AT&T said it would make the Microsoft framework the centerpiece of its services-oriented architecture, creating a .NET-based platform with common Web interfaces, allowing virtually any application created by Microsoft’s development community to integrate easily back into AT&T’s back office systems. The idea, said AT&T chairman and CEO David Dorman, is to present enterprises with an integrated portfolio of IP services under a globally proven and constantly evolving platform.
“It moves to a new industry level AT&T’s intent to deliver to businesses worldwide the promised vision of converged IP-driven services via the world’s leading global network,” Dorman said in a statement. “As global commerce increasingly relies on the networked enterprise to move business forward, its significance can’t be overstated.”

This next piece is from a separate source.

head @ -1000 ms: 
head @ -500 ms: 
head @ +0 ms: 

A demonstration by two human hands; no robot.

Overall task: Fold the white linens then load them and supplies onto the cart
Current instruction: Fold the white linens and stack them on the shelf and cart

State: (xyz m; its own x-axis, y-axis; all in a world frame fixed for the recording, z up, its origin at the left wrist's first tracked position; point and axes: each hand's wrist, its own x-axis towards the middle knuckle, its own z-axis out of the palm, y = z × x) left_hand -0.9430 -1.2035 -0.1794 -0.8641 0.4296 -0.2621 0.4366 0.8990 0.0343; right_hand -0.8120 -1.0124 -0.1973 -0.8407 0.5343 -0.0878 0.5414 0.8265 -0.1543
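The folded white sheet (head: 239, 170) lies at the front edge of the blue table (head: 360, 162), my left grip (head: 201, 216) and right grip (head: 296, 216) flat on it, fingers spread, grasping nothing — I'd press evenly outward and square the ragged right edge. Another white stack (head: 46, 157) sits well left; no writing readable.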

Perhaps the most surprising part of the partnership is its scope, which begins with plans to push VoIP services internationally, but expands into messaging, videoconferencing, hosted collaboration and other enterprise applications over its five-year lifespan. SBC’s acquisition of AT&T is still pending, calling into question the future of the world’s former leading communications provider. AT&T Vice President of Business Strategy and Development Ed Shepcaro, however, said that the partnership would not interfere with any future merger plans.
“First, we’re [still] operating as AT&T,” Shepcaro said. “Second, we see it as being very synergistic with SBC. … We don’t think it’s inconsistent with their vision at all.”
Acquisition issues aside, Microsoft’s selection of AT&T certainly gives the software giant reach. AT&T’s IP network extends to almost 150 countries globally and counts among its customers most of the Fortune 1000. On the opposite side of the coin, Microsoft is one of the world’s premier software developers, its Office and other business software penetrating far into the enterprise.
The companies said they would begin their collaboration by adapting AT&T’s VoIP services for Microsoft’s framework, allowing enterprises and third-party developers to plug the IP telephony application directly into their products. The two companies will further work together to build new applications riding on the platform.